From Embeddings to Intelligence: Vector Aggregate Functions in Snowflake

digitado ⋅ 27 de February de 2026

Embeddings are frequently described as the foundation of modern AI systems, yet they are often treated as a black box. They capture meaning, enable semantic search, and power intelligent applications, but we rarely see how they behave as data or how they can be used analytically in a governed, scalable way.

With the recent introduction of vector aggregate functions in Snowflake, embeddings are no longer just intermediate artifacts but become truly composable building blocks for analytics and AI. By making embeddings and vectors first-class citizens of the data platform, through native VECTOR support, Snowflake Cortex embedding functions, and vector aggregate functions (VECTOR_SUM, VECTOR_AVG, VECTOR_MIN, and VECTOR_MAX), semantic intelligence can now be built directly in SQL, without external pipelines, vector databases, or custom ML infrastructure.

In this blog, I will walk through a semantic support ticket classification workflow, beginning with loading ticket data and generating embeddings in SQL, aggregating them using vector functions (VECTOR_SUM), and finally exposing the results through a Streamlit app, with a clear explanation of what is happening at every step and why the outcomes behave as they do.

The Problem: Text Is Messy, Intent Is Not

Customer support tickets arrive as free-form text written in many different styles. One customer may say “Payment failed but money was deducted,” another may say “Charged twice for the same invoice,” and a third may complain that a refund has not yet arrived. The wording varies, but the underlying intent is clearly related to billing.

Traditional approaches rely on keyword rules or manually trained classifiers. These approaches struggle as language evolves, overlap between categories increases, and maintenance costs grow. What remains consistent, however, is intent. If we can model intent directly, classification becomes far more robust.

The Use Case: Semantic Support Ticket Classification

Imagine a customer support system receiving hundreds or thousands of tickets every day. Each ticket contains free-form text describing an issue.

Traditional approaches rely on keyword rules, regex patterns, and manually trained classifiers. These approaches struggle with variations in wording, ambiguous language, and the ongoing effort required to maintain them over time. Instead, we will build a semantic classification system that understands intent, not just words.

This above illustration shows how raw support ticket text flows through the Snowflake AI Data Cloud, where Snowflake Cortex converts each ticket into an embedding and vector aggregate functions combine individual embeddings into category-level semantic vectors. New tickets are then embedded and compared against these category vectors using cosine similarity, allowing intent-based classification to happen entirely within Snowflake and be surfaced through a Streamlit app. This flow will become clearer as we walk through each step of the implementation in the sections that follow.
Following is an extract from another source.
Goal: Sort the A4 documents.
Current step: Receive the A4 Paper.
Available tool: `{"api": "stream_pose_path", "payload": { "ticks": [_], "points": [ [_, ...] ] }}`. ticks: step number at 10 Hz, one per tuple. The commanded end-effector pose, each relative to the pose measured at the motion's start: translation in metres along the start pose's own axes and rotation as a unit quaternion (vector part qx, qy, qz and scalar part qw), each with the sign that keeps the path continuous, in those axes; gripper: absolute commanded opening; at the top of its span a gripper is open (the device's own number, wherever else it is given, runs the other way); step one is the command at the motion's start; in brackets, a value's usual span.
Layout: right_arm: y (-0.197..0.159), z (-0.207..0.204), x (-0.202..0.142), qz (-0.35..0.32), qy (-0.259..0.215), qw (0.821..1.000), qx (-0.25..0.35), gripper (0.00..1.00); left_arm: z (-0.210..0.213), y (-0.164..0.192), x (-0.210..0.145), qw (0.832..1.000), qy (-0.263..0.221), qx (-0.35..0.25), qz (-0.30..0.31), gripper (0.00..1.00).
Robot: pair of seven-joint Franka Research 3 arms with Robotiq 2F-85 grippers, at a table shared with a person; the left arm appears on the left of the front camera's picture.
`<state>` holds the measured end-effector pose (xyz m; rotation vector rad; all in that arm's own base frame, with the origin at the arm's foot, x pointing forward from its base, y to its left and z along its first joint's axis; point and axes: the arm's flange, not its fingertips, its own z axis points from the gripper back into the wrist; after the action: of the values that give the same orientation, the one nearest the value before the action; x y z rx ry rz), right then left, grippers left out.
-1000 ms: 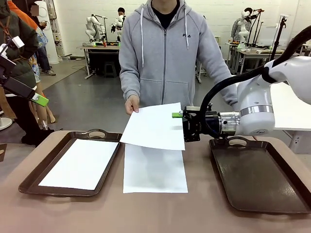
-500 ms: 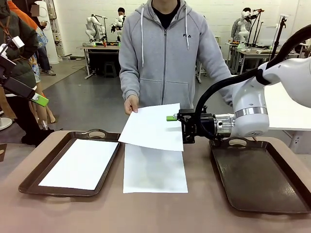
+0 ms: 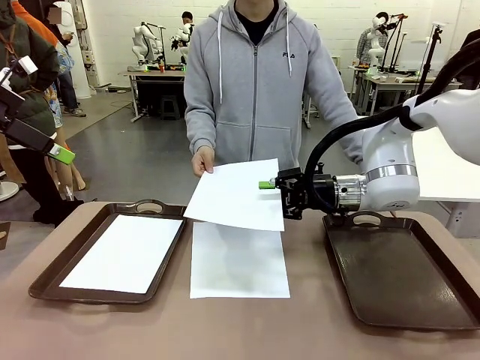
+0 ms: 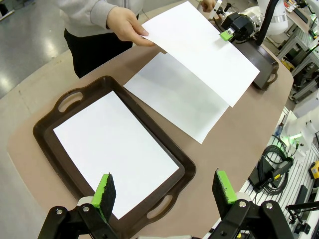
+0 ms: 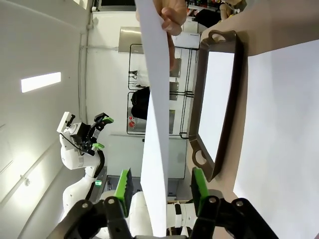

Before we Begin: Understanding Embeddings

Before we write any SQL, it is important to understand what embeddings really are. Not conceptually, but practically.

When we say “we generate embeddings”, what are we actually storing?

From Text to Numbers:

An embedding is a numerical representation of text. Instead of treating text as characters or keywords, embeddings represent meaning using numbers.

For example, consider these two support tickets:

“Payment failed but the amount was deducted”
“Money was charged even though the transaction did not complete”

They use different words, but describe the same intent.

An embedding model converts each sentence into a fixed-length vector of numbers that captures this semantic meaning. Think of embeddings like coordinates in a high-dimensional space:

Each sentence becomes a point
Semantically similar sentences land close together
Unrelated sentences are far apart

You never interpret individual numbers. You interpret distance and similarity between vectors.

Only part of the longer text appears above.